PROBLEM STATEMENT => Once every line below has been checked for "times", give only the number of lines that have it.

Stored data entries
══════════
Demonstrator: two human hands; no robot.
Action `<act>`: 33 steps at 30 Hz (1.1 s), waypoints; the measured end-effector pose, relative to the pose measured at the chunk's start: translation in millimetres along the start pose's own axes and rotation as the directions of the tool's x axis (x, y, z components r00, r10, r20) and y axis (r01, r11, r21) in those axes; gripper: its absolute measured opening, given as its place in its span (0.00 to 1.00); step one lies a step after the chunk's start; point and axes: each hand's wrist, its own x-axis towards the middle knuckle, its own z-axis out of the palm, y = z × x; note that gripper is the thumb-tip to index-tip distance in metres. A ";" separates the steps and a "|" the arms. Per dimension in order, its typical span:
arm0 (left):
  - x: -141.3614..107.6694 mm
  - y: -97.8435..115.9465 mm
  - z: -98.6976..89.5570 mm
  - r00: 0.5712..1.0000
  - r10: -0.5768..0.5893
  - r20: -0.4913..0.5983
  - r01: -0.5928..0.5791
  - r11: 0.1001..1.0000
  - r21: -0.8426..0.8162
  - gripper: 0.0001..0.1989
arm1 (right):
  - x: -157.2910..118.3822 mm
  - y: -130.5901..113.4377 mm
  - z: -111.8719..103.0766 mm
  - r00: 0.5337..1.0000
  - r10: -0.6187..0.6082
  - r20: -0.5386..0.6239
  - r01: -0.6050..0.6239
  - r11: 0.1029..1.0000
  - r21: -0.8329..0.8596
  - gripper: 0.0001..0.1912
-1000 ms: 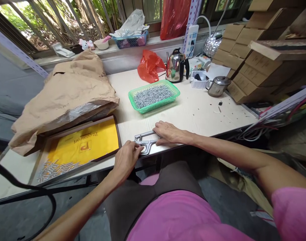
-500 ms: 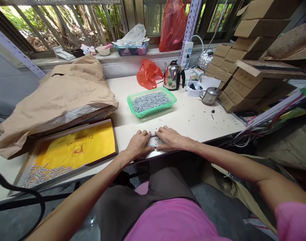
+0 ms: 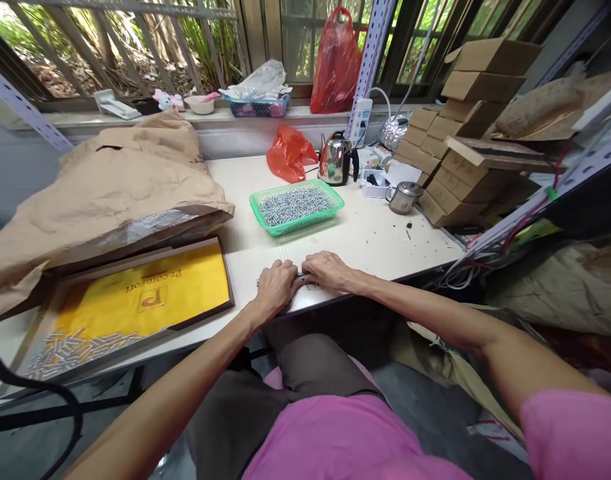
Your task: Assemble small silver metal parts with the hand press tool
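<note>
At the table's front edge, both hands are close together on a narrow grey, metal-looking strip [image 3: 300, 277], which is mostly covered by my fingers. My left hand [image 3: 277, 285] has its fingers curled round the left part of it. On the right part, my right hand [image 3: 328, 271] is closed with its thumb and fingers bent over it. Beyond the hands stands a green plastic basket [image 3: 305, 225] full of small silvery metal pins [image 3: 296, 205]. To the left lies a shallow tray [image 3: 226, 280] lined with a yellow sheet [image 3: 185, 290], with more metal pins [image 3: 80, 350] in its near corner.
A large brown paper sheet [image 3: 130, 167] lies behind the tray. At the back are a red plastic bag [image 3: 289, 155], a kettle [image 3: 337, 161] and a metal cup [image 3: 404, 199]. Stacked cardboard boxes [image 3: 460, 180] rise at the right. Small dark scraps [image 3: 409, 226] dot the tabletop.
Both hands have gone from lying flatter over the flat piece to curling round the strip, which now looks tilted up. The whole view has shifted slightly to the right.
</note>
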 end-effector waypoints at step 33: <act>-61.9 43.9 71.7 0.972 0.044 -0.230 -0.116 0.943 -0.313 0.23 | 38.6 -85.5 -15.1 0.798 -0.596 0.088 0.602 0.797 -0.058 0.06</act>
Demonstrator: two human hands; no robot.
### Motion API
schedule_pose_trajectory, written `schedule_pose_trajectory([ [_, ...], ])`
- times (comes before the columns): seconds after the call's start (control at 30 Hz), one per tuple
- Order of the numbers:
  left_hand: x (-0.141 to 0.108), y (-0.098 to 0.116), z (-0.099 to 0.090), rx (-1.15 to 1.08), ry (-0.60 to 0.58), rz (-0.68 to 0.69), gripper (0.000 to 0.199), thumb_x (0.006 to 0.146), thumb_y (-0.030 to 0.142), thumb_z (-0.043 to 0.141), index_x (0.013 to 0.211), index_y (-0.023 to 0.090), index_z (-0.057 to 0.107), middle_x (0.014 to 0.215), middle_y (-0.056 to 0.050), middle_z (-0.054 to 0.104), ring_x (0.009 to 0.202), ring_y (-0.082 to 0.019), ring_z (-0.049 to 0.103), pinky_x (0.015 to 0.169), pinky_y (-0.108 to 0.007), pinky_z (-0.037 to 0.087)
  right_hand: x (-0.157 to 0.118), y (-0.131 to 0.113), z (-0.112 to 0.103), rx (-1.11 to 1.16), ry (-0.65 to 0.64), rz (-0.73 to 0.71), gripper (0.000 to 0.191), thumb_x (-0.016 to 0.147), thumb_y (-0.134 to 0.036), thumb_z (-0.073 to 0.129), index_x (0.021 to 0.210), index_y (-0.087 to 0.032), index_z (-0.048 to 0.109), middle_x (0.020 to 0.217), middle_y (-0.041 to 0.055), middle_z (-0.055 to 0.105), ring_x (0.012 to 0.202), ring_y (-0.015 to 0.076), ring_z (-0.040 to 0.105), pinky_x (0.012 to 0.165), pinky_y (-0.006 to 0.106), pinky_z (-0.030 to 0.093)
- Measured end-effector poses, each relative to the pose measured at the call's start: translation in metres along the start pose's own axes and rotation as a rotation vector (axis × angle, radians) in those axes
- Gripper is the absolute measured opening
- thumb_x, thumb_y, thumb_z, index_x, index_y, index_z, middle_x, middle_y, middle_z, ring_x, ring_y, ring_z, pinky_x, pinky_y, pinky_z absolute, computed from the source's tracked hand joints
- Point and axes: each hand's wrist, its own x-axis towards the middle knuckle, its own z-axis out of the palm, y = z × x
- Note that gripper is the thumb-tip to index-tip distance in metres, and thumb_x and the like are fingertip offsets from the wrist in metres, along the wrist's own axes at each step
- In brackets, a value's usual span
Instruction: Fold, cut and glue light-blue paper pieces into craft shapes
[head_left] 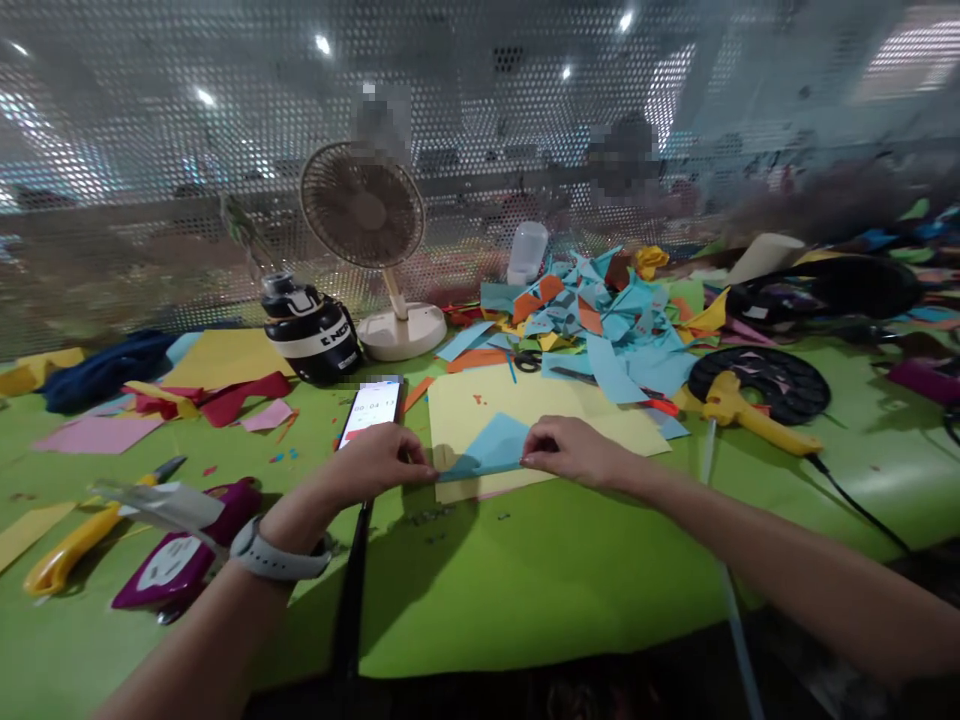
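A blue sheet of paper (491,445), triangular in outline, lies low over yellow paper (457,400) in front of me. My left hand (386,455), with a grey watch (277,552) on its wrist, pinches the blue paper's left corner. At the right end of its near edge, the fingers of my right hand (566,452) are closed on the paper too. That near edge runs in a narrow strip between both hands. Just behind my left hand a phone (373,405) with a timer on its screen is partly covered.
A yellow glue gun (757,418) rests on a black round tray (787,375) at right. Blue paper scraps (600,310) are heaped behind. A fan (405,330) and black bottle (311,335) stand at the back. Left lie a yellow-handled tool (82,548) and a purple device (172,560).
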Motion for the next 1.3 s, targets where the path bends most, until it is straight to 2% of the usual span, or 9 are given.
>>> schedule_pose_trajectory([
  [0.1,-0.013,0.017,0.003,0.260,0.238,-0.042,0.027,0.080,0.040,0.057,0.070,0.017,0.068,0.073,-0.007,0.071,0.065,-0.022,0.063,0.058,-0.032,0.046,0.000,0.001,0.000,0.012,0.000,0.003,0.009,0.079,-0.021,0.063,0.081,-0.014,0.069,0.078,0.0046,0.065,0.069,0.0133,0.057,0.060,0.023,0.039],
  [0.2,-0.024,0.043,0.029,0.312,0.426,0.195,0.042,0.093,0.043,0.039,0.110,0.013,0.064,0.112,-0.014,0.068,0.100,-0.027,0.064,0.085,-0.042,0.048,0.001,0.003,0.001,0.016,0.004,-0.003,0.009,0.078,-0.019,0.062,0.081,-0.014,0.069,0.080,0.0045,0.066,0.070,0.0137,0.058,0.062,0.024,0.039],
  [0.3,-0.026,0.060,0.064,0.390,0.364,0.418,0.072,0.091,0.059,0.034,0.138,0.005,0.038,0.143,-0.022,0.041,0.132,-0.031,0.040,0.102,-0.049,0.037,0.001,0.005,0.003,0.015,0.012,-0.009,0.009,0.078,-0.018,0.061,0.082,-0.014,0.069,0.081,0.0047,0.066,0.072,0.0143,0.058,0.064,0.025,0.040],
  [0.43,-0.019,0.056,0.091,0.401,0.267,0.387,0.086,0.087,0.068,0.029,0.147,0.008,0.017,0.152,-0.021,0.024,0.141,-0.030,0.019,0.111,-0.052,0.021,0.001,0.005,0.003,0.017,0.008,-0.014,0.011,0.079,-0.023,0.061,0.080,-0.015,0.068,0.079,0.0042,0.066,0.070,0.0144,0.057,0.062,0.025,0.040],
  [0.6,-0.017,0.050,0.094,0.367,0.201,0.333,0.088,0.086,0.071,0.026,0.149,0.012,0.012,0.153,-0.020,0.021,0.142,-0.031,0.014,0.112,-0.054,0.018,0.000,0.003,0.000,0.025,-0.014,-0.026,0.010,0.079,-0.022,0.060,0.080,-0.015,0.067,0.079,0.0045,0.065,0.071,0.0152,0.058,0.064,0.026,0.040],
  [0.77,-0.016,0.057,0.099,0.367,0.220,0.303,0.091,0.081,0.076,0.028,0.148,0.016,0.016,0.153,-0.020,0.022,0.142,-0.035,0.014,0.111,-0.059,0.014,-0.001,0.001,-0.002,0.009,-0.017,-0.041,0.011,0.081,-0.023,0.059,0.079,-0.015,0.067,0.078,0.0041,0.063,0.072,0.0158,0.057,0.065,0.027,0.040],
  [1.17,-0.020,0.068,0.099,0.373,0.268,0.248,0.096,0.078,0.078,0.031,0.145,0.009,0.026,0.148,-0.026,0.031,0.138,-0.039,0.024,0.106,-0.057,0.027,0.001,0.000,-0.003,0.006,-0.031,-0.029,0.012,0.081,-0.025,0.060,0.078,-0.015,0.066,0.077,0.0038,0.063,0.069,0.0149,0.057,0.062,0.026,0.040],
  [1.23,-0.019,0.067,0.093,0.364,0.277,0.263,0.088,0.081,0.073,0.036,0.143,0.011,0.032,0.145,-0.025,0.037,0.134,-0.039,0.033,0.102,-0.056,0.033,0.001,0.001,-0.002,0.011,-0.032,-0.029,0.011,0.081,-0.024,0.060,0.079,-0.015,0.066,0.077,0.0037,0.064,0.069,0.0149,0.057,0.062,0.025,0.040],
  [1.3,-0.015,0.062,0.082,0.318,0.276,0.274,0.062,0.089,0.057,0.041,0.134,0.015,0.046,0.137,-0.021,0.049,0.123,-0.035,0.048,0.096,-0.053,0.042,0.001,0.002,-0.002,0.012,-0.030,-0.029,0.011,0.081,-0.023,0.060,0.080,-0.015,0.067,0.077,0.0036,0.064,0.069,0.0146,0.058,0.061,0.025,0.041],
])
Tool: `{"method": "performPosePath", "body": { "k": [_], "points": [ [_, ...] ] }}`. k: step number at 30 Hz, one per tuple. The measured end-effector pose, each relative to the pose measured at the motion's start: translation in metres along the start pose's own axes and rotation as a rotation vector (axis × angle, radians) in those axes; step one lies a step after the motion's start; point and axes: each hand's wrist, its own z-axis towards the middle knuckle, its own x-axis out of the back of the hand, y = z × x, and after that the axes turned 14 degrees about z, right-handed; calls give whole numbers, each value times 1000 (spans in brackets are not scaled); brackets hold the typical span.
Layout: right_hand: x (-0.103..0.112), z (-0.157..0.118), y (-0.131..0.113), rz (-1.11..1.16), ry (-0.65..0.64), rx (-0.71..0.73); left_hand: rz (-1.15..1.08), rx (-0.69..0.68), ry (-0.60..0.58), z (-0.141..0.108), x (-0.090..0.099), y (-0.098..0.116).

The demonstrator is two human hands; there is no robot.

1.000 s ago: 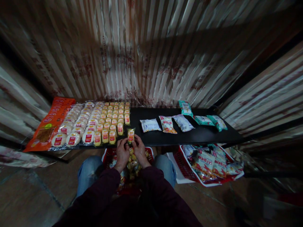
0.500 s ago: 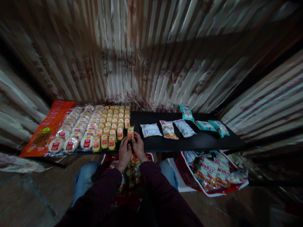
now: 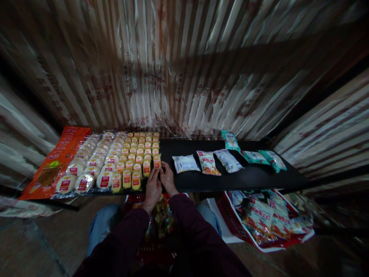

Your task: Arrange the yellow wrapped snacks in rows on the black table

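Note:
A small yellow wrapped cake [image 3: 157, 161] with a red label lies at the front of the rightmost row of like cakes, held at its lower edge and right side by my fingertips. My left hand [image 3: 152, 191] is closed at its lower left, the fingers bunched together. From the right, my right hand [image 3: 167, 179] pinches it with bent fingers. Rows of matching yellow cakes [image 3: 127, 180] stretch to the left on the black shelf [image 3: 184, 182]. Beyond them lie rows of round white wrapped cakes [image 3: 104, 180].
An orange packet [image 3: 56, 161] covers the shelf's left end. White snack bags [image 3: 186, 164] and green bags [image 3: 253, 157] lie on the right half. Below stand a red basket of bags [image 3: 227, 215] and another basket [image 3: 144, 256] between my knees. Striped sheeting [image 3: 178, 69] hangs behind.
The small yellow cake has moved back and against the row on its left, with both hands following it. The view has shifted slightly.

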Motion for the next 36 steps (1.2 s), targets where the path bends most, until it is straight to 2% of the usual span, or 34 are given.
{"method": "performPosePath", "body": {
  "k": [8,16,27,32,36],
  "points": [
    [-3,6,-2,-139,33,23,4,-24,5,4,-6,-8],
    [-2,5,-4,-277,7,56,-8,-55,-13,4,-7,-11],
    [2,12,-2,-234,-7,65,53,-160,-64,-4,-11,-11],
    [2,15,-5,-212,2,96,54,-140,-79,-1,-14,-14],
    [0,19,-4,-165,10,96,82,-174,-72,2,-13,-16]
  ]
}}
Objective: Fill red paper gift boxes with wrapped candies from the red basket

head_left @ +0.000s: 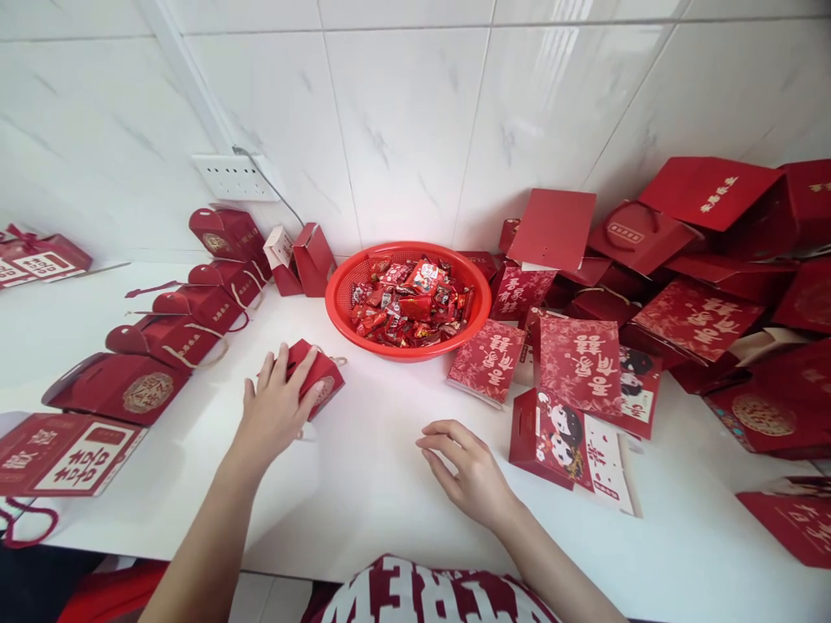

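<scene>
A small red gift box with a cord handle sits on the white table, left of the middle. My left hand lies over its near left side, fingers spread across the top and gripping it; the fingers cover part of the box. Nothing is in my right hand, which is open with loosely bent fingers over the table's middle. Beyond both hands, near the wall, stands a red plastic basket full of red-wrapped candies. Right of my right hand lies a box with cartoon figures.
At left a row of red gift boxes runs toward the wall. A heap of red boxes fills the right side. Two small packets stand under the wall socket. Flat red cards lie right of the basket.
</scene>
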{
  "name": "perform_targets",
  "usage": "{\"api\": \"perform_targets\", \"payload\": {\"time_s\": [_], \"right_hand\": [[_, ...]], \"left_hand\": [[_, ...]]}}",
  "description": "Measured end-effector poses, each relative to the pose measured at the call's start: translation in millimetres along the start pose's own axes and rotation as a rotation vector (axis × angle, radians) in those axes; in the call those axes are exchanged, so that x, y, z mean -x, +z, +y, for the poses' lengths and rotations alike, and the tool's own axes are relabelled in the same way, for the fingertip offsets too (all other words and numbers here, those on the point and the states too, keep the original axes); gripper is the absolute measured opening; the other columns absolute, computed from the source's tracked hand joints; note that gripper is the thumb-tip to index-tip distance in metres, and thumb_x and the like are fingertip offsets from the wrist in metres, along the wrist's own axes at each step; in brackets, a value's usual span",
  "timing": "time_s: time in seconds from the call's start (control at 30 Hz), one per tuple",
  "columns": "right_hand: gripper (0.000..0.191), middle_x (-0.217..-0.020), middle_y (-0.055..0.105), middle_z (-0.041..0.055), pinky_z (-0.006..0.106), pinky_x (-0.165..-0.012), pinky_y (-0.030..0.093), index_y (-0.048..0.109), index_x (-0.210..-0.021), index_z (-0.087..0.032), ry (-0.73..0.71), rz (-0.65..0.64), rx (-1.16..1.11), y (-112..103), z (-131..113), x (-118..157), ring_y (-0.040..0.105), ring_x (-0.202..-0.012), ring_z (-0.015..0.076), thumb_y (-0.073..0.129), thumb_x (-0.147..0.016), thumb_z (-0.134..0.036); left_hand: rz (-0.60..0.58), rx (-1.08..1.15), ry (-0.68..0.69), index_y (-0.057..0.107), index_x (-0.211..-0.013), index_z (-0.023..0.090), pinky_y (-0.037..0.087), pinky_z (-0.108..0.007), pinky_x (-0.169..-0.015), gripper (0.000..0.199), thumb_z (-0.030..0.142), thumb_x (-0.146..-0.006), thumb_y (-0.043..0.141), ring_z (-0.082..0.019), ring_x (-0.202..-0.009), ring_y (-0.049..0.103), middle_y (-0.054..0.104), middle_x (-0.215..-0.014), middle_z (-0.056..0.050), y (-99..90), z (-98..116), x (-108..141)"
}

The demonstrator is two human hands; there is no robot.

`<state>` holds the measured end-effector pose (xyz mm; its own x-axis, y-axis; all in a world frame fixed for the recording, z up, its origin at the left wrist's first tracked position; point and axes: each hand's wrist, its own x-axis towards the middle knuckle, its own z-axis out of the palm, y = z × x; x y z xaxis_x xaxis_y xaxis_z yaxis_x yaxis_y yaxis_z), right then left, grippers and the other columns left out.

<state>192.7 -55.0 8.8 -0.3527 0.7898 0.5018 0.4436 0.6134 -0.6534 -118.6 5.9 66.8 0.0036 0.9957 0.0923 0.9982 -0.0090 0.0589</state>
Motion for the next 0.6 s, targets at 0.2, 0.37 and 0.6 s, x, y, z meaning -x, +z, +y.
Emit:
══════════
WORKED SOLUTION => 2